*Assignment*:
Could you print exactly the lines of the listing below, starting at the line that has "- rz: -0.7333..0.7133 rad" and ending at the line that has "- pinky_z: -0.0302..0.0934", and only those lines?

*Data supplied*:

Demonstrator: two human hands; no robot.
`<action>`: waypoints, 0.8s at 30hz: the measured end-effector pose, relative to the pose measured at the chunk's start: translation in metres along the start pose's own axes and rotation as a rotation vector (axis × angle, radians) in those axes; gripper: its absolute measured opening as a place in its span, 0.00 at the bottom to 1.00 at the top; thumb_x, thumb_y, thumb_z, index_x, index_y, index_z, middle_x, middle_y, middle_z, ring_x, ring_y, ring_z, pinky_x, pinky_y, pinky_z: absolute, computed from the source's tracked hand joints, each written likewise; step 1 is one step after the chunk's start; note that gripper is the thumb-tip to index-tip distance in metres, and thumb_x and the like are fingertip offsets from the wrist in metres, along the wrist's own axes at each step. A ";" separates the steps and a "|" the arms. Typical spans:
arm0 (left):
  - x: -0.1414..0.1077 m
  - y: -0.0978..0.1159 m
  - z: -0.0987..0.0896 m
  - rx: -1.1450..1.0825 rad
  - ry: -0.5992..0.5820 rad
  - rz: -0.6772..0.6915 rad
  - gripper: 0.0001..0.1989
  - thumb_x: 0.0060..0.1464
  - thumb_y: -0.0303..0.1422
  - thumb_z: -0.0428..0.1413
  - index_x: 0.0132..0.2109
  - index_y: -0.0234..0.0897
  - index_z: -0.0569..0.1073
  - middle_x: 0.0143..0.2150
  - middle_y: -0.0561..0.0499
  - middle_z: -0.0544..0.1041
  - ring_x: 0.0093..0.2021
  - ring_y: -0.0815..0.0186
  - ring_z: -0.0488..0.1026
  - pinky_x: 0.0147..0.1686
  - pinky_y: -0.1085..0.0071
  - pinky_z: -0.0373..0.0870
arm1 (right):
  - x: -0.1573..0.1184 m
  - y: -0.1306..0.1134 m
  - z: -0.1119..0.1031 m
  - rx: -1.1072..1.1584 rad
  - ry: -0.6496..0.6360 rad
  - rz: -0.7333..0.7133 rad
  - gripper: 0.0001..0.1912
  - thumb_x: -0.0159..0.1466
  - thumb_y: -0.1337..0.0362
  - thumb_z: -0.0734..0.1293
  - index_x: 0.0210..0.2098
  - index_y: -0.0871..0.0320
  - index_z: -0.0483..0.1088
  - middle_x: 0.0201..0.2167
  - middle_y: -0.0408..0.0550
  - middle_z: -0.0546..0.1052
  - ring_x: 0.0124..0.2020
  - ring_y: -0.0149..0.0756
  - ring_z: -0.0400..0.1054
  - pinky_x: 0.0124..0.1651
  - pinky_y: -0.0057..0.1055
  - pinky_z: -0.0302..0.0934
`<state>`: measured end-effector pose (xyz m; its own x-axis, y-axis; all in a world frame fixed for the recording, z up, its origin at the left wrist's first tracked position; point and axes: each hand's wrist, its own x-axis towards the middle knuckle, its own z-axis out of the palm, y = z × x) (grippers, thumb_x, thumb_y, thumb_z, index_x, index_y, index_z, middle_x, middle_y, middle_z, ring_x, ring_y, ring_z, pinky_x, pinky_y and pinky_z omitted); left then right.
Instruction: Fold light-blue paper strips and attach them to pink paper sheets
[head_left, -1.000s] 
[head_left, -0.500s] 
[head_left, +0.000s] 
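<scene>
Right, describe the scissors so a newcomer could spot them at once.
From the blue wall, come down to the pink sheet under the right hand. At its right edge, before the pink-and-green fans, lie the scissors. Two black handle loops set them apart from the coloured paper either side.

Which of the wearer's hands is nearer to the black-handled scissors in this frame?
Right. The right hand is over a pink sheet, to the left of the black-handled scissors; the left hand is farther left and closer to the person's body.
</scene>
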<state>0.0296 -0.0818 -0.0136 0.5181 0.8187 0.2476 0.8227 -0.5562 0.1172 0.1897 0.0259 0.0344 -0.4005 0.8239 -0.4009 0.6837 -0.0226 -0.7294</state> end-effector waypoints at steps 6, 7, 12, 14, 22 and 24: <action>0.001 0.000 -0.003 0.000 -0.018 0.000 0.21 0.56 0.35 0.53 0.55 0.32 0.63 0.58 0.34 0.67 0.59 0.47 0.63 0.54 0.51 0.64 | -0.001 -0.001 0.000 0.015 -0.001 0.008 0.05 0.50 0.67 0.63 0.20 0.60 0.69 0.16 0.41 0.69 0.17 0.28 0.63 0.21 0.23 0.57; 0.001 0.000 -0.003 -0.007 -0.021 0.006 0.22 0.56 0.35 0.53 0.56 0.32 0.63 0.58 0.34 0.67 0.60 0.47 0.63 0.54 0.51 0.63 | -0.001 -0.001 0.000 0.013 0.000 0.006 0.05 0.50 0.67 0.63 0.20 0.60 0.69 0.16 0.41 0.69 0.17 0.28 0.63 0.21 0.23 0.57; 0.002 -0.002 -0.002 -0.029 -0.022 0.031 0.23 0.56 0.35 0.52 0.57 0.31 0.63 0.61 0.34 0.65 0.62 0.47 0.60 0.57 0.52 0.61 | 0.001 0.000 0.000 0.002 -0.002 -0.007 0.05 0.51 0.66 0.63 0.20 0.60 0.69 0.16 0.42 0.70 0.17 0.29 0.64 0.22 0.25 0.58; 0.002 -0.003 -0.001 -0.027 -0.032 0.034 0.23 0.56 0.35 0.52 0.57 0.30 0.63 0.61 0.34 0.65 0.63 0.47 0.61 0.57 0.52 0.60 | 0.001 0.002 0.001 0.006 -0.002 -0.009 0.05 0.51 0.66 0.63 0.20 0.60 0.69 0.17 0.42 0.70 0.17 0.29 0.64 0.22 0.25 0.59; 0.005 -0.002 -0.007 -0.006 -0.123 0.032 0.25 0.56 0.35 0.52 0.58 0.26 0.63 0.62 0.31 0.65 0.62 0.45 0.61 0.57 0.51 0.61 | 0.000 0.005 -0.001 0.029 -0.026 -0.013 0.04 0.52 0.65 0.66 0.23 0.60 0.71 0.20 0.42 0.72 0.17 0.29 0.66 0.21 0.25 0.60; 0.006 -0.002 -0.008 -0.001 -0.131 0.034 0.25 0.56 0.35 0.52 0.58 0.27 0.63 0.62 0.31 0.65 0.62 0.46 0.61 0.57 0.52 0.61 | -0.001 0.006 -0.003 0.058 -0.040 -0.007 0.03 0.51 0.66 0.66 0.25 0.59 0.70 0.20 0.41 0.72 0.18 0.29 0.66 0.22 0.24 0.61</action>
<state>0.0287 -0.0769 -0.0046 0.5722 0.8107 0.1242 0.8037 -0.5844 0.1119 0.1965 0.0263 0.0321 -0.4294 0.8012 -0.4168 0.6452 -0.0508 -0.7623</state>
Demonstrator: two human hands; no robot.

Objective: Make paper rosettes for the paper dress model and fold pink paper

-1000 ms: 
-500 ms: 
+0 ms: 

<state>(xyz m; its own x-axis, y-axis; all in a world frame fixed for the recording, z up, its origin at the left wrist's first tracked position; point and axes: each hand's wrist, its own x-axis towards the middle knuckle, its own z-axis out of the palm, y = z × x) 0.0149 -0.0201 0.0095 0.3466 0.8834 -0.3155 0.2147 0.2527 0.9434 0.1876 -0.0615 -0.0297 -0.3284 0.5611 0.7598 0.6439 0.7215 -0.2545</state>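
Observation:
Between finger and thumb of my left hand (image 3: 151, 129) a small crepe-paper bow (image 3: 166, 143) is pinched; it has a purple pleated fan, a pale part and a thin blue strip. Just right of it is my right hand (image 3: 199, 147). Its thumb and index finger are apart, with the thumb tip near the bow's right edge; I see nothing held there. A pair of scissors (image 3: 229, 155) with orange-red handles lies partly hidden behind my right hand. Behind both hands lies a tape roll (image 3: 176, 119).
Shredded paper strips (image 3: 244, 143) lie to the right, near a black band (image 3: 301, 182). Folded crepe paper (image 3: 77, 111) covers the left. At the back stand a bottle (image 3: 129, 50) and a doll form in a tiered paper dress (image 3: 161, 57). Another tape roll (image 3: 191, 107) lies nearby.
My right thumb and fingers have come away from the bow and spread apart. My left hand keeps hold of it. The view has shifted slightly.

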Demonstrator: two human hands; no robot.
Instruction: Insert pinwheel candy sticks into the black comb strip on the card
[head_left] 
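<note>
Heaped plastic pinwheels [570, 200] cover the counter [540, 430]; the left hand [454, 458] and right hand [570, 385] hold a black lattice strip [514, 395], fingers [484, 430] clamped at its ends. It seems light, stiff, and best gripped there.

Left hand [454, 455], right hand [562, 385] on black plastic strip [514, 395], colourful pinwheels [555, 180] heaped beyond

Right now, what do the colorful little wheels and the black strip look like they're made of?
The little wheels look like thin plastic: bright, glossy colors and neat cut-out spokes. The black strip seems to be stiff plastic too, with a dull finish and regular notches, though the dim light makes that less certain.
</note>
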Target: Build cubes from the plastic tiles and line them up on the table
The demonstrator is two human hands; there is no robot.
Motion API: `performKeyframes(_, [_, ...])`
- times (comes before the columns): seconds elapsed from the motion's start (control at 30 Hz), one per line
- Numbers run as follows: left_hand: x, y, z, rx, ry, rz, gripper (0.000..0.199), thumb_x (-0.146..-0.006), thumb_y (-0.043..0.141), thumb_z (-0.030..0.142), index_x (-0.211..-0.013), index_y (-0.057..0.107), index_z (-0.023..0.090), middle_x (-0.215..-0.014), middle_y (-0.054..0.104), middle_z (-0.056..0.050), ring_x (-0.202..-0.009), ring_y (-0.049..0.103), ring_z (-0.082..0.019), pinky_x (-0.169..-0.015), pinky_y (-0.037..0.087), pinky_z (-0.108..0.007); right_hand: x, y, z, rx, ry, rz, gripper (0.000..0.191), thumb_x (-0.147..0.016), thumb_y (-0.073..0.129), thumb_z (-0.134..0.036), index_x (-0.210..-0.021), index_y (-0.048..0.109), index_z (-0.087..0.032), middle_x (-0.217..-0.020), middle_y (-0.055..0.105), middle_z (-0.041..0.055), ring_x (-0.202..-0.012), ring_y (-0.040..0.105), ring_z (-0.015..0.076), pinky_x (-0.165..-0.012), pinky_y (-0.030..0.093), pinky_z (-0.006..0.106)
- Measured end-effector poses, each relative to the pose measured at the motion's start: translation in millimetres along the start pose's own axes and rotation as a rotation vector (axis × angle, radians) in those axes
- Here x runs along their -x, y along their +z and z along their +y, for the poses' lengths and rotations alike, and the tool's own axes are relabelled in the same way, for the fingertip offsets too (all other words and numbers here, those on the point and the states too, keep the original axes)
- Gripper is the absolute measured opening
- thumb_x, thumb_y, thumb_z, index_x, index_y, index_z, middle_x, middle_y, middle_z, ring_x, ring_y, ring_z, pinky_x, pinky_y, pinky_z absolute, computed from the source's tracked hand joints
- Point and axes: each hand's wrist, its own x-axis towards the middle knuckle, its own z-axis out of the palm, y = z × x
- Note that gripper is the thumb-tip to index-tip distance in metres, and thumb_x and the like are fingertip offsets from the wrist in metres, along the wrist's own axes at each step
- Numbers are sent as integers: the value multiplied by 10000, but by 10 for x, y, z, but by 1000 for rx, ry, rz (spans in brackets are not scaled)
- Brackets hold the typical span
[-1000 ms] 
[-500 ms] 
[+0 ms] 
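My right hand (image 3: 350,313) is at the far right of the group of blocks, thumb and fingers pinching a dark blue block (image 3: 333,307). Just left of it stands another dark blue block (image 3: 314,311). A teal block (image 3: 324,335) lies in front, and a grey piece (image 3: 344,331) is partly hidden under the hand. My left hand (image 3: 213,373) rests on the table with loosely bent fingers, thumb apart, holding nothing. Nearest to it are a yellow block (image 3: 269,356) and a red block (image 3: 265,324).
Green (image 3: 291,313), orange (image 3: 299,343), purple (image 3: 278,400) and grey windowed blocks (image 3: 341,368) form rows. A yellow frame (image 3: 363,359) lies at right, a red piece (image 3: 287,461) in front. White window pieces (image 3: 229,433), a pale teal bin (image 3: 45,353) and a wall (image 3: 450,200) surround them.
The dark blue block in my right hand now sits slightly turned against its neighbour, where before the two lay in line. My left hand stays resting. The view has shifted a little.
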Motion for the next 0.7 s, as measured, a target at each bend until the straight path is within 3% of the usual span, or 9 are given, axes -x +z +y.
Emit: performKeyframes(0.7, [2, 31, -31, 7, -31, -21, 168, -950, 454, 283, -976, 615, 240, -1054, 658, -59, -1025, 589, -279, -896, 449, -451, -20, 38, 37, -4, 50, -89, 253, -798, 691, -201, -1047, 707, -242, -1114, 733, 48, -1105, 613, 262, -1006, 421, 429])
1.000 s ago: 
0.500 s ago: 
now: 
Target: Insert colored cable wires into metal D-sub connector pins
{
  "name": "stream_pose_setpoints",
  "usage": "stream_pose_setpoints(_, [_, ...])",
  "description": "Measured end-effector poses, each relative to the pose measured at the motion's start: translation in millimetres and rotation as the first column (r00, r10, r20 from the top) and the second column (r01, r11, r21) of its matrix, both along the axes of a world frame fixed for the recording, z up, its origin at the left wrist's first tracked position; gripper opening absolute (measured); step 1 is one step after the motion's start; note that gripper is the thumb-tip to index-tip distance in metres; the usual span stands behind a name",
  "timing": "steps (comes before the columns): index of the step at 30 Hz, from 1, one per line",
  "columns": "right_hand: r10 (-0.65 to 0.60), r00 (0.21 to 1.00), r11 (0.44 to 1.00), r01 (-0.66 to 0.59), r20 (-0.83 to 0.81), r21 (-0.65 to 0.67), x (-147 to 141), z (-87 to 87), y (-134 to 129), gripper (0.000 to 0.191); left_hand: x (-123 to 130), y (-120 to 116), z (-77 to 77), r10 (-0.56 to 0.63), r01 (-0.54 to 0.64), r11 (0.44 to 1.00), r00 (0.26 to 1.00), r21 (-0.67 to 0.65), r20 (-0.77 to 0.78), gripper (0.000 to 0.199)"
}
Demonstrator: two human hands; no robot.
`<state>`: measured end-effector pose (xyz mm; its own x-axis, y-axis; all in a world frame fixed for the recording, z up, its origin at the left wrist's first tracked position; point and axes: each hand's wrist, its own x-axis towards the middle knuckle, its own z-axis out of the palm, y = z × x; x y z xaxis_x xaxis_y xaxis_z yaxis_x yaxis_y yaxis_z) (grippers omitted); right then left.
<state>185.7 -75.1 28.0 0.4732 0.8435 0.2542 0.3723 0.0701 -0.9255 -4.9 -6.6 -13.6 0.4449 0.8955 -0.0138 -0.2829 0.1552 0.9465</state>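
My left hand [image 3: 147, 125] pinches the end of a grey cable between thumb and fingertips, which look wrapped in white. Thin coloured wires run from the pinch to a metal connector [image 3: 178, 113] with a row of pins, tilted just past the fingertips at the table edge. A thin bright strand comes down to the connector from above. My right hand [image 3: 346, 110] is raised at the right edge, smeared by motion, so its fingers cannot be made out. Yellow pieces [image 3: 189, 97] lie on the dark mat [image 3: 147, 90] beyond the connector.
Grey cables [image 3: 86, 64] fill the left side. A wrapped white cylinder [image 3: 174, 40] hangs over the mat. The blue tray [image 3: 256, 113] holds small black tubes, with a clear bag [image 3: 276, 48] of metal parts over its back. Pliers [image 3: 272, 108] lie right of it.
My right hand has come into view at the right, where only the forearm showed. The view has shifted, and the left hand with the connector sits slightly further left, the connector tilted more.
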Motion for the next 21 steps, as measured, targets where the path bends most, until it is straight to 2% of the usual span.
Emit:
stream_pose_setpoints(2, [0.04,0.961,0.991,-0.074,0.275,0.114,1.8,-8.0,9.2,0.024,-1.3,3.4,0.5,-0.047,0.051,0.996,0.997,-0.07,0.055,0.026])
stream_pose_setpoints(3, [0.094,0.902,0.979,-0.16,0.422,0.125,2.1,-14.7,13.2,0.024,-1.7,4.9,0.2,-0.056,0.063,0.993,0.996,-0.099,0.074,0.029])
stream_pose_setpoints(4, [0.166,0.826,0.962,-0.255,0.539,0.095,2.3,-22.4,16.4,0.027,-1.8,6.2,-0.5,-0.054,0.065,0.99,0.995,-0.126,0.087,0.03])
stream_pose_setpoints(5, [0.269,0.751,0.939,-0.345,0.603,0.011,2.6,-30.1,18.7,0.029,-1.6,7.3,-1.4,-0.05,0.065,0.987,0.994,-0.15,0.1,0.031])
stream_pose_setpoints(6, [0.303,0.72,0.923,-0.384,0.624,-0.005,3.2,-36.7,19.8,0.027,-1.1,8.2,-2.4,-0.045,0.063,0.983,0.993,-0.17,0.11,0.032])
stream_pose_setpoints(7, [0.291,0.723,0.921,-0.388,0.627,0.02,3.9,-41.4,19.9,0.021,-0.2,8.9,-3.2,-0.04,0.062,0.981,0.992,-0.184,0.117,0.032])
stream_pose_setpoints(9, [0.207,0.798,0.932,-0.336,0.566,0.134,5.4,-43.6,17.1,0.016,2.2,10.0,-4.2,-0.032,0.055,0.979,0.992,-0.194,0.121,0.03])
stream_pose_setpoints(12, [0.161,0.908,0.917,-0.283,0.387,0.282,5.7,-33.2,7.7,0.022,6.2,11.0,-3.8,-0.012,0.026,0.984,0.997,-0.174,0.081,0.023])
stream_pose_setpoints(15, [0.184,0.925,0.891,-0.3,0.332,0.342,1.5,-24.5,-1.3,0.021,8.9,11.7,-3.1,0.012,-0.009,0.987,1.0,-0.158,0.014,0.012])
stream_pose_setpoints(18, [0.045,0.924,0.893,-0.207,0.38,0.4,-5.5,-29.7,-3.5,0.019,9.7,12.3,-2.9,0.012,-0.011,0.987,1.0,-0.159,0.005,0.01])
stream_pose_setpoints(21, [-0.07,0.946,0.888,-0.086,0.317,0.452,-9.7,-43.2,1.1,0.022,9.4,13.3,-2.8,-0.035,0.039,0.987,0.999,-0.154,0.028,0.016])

*Answer box*:
  - rz: -0.7333..0.7133 rad
  - gripper: 0.0001..0.1912
  - thumb_x: -0.0159..0.1466
  - thumb_y: -0.1337..0.0362
  - thumb_z: -0.0734..0.1293
  - index_x: 0.0210..0.2098
  - index_y: -0.0871..0.0320
  - index_z: -0.0483..0.1088
  - middle_x: 0.0201..0.2167
  - middle_y: -0.0408..0.0550
  - middle_z: -0.0546..0.1052
  - ring_x: 0.0124..0.2020
  - ring_y: -0.0149..0.0756
  - ring_z: -0.0400..0.1054
  - pinky_x: 0.0124..0.1651
  - pinky_y: -0.0057..0.1055
  - pinky_z: -0.0302..0.0934

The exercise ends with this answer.